Занятия начинаются с упражнения «дутье в губную гармошку». Оно преследует двоякую цель: удлинение выдоха, необходимого для правильного голосоведения, и массаж гортани вдыхаемой и выдыхаемой воздушной струей. Этим приемом достигается увеличение подвижности голосовой складки, находящейся на здоровой половине гортани и некоторой подвижности парализованной, то есть под действием воздушной струи происходит стимуляция мышц гортани, участвующих в фонации.
Одновременно с этим упражнением обучающимся предлагается комплексы («А» и «Б») дыхательных упражнений (представлены Э. Я. Золотаревой в работе С.Л. Таптаповой), проводить которые следует до конца восстановления.

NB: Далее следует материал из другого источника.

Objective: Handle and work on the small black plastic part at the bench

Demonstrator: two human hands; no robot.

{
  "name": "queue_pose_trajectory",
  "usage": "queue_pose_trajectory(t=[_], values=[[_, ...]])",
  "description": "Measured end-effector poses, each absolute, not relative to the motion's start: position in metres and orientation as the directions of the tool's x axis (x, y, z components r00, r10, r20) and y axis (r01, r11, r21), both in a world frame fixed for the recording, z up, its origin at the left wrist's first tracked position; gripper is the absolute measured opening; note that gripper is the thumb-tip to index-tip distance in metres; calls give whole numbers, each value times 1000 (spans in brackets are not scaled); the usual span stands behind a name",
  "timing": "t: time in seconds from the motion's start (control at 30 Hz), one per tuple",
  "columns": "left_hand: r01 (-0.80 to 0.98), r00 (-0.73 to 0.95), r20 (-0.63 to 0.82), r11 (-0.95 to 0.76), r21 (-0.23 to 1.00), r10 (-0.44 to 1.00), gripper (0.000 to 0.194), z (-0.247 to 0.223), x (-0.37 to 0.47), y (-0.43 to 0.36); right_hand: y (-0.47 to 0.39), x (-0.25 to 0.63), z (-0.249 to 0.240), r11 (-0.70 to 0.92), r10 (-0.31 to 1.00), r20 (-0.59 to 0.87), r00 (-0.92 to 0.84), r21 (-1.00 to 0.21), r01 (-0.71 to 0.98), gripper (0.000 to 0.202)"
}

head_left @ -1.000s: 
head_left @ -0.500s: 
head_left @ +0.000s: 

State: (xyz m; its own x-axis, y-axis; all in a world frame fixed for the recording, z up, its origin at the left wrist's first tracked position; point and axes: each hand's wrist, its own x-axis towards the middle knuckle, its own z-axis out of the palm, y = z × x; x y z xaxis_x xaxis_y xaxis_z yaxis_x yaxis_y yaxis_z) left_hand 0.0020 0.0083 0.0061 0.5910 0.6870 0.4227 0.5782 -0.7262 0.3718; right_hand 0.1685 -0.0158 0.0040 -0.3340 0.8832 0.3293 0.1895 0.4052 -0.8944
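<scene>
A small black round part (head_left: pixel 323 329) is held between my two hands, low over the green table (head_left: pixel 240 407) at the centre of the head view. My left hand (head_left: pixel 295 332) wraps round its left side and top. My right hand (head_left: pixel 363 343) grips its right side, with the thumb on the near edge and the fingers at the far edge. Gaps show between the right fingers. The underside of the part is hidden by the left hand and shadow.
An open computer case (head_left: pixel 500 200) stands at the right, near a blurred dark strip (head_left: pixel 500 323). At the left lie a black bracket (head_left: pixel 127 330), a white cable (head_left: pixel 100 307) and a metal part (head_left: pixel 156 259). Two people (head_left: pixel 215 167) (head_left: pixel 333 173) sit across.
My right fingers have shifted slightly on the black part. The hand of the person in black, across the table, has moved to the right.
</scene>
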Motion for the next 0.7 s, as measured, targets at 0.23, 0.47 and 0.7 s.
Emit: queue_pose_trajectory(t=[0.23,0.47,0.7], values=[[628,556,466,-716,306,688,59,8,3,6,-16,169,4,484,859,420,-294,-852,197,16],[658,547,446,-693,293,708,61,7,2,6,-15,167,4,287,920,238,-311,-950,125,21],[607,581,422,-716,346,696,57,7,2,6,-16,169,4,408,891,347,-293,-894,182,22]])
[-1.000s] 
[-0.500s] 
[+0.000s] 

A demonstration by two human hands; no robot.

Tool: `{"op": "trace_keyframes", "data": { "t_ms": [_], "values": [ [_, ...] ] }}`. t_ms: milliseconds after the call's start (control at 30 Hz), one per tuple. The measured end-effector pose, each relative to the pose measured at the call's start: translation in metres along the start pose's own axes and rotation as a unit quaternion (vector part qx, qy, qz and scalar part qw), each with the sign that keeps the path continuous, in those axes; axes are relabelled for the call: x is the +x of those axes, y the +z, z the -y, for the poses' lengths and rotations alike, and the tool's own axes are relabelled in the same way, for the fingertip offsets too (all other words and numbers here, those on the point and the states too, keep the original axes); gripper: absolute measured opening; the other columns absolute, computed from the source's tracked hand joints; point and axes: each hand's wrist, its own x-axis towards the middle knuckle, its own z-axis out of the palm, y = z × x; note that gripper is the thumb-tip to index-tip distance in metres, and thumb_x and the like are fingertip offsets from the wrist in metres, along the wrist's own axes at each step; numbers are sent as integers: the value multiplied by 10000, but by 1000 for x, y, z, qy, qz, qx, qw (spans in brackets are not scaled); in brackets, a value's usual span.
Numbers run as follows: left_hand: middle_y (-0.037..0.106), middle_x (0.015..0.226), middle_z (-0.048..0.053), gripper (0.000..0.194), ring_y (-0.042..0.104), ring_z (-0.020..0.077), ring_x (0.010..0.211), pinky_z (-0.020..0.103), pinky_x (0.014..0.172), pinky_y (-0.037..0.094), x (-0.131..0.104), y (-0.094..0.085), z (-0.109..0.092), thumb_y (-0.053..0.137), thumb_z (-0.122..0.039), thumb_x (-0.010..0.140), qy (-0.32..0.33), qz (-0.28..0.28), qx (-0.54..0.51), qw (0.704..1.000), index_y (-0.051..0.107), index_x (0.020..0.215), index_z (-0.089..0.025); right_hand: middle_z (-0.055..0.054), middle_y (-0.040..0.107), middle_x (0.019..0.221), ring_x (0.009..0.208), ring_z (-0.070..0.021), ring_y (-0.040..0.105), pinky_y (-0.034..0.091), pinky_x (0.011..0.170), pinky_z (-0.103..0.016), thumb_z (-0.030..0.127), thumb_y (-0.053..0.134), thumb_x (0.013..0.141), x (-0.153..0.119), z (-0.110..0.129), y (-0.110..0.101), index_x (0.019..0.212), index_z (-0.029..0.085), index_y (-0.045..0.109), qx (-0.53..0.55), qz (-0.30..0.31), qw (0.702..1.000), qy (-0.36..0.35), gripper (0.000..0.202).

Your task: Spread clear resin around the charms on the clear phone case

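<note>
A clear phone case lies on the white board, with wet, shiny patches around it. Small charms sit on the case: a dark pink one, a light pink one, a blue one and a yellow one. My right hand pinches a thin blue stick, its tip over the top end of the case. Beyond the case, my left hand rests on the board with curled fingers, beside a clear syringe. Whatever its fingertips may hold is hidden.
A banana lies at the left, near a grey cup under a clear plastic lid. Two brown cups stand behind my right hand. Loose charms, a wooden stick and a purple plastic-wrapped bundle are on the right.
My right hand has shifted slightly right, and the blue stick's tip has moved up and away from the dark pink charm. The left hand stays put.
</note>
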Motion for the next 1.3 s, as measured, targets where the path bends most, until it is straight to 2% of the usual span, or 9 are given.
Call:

Упражнения с включением голоса начинают с произнесения звука [М]. Выбор этого звука для самой первой попытки вызвать звук объясняется не простотой его артикуляции. Звук [М] имеет самую лучшую физиологическую основу для выработки правильной фонации, а именно она отличается незначительной напряженностью: произносится на слабой воздушной струе. Это звук большого импеданса. Кроме того, при его произнесении, опуская корень языка и направляя звук так, чтобы он «ударился» в какую-либо точку по средней линии твердого нёба, легко достигается именуемая в фониатрической практике подача звука в «маску». В этой позиции увеличен объем ротового резонатора, а звук, ударяясь о твердое нёбо, вызывает резонацию вышележащих полостей. Импеданс и резонаторные явления активизируют работу голосового аппарата.
Как только пациент без затруднений начинает выполнять это упражнение, осуществляется переход к произнесению открытых слогов.
Гласные звуки добавляются в следующей последовательности: А, О, У, Э, Ы, то есть. по мере увеличения импеданса. Постепенно длительность звучания гласных звуков увеличивается, становится полноценной: МА, МО, МУ, МЭ, МЫ. После закрепления кинестезий голосоведения аналогичные упражнения проводятся со всеми звонкими согласными звуками. Далее выполняются упражнения на произнесение пар слогов и слогов с перемещением ударения в парах (далее — тройках). Затем идет работа над произнесением звука [Й]. Очень большой импеданс этого звука оказывает активизирующее влияние на смыкание голосовых складок.
В дальнейшем, после получения звучного голоса, необходимо тренировать правильное сочетание дыхания с голосоведением, обеспечивать выработку правильных дыхательных кинестезий в момент фонации.
Для этой цели после образования полноценного звучания голоса следует переходить к длительному произнесению гласных звуков и их сочетаний по два, три, четыре и пять — на одном выдохе. На завершающем этапе полученные навыки голосообразования вводятся в спонтанную речь.
Пациенты при систематическом выполнении рекомендуемых фонопедических упражнений, как правило, получают устойчивый положительный результат.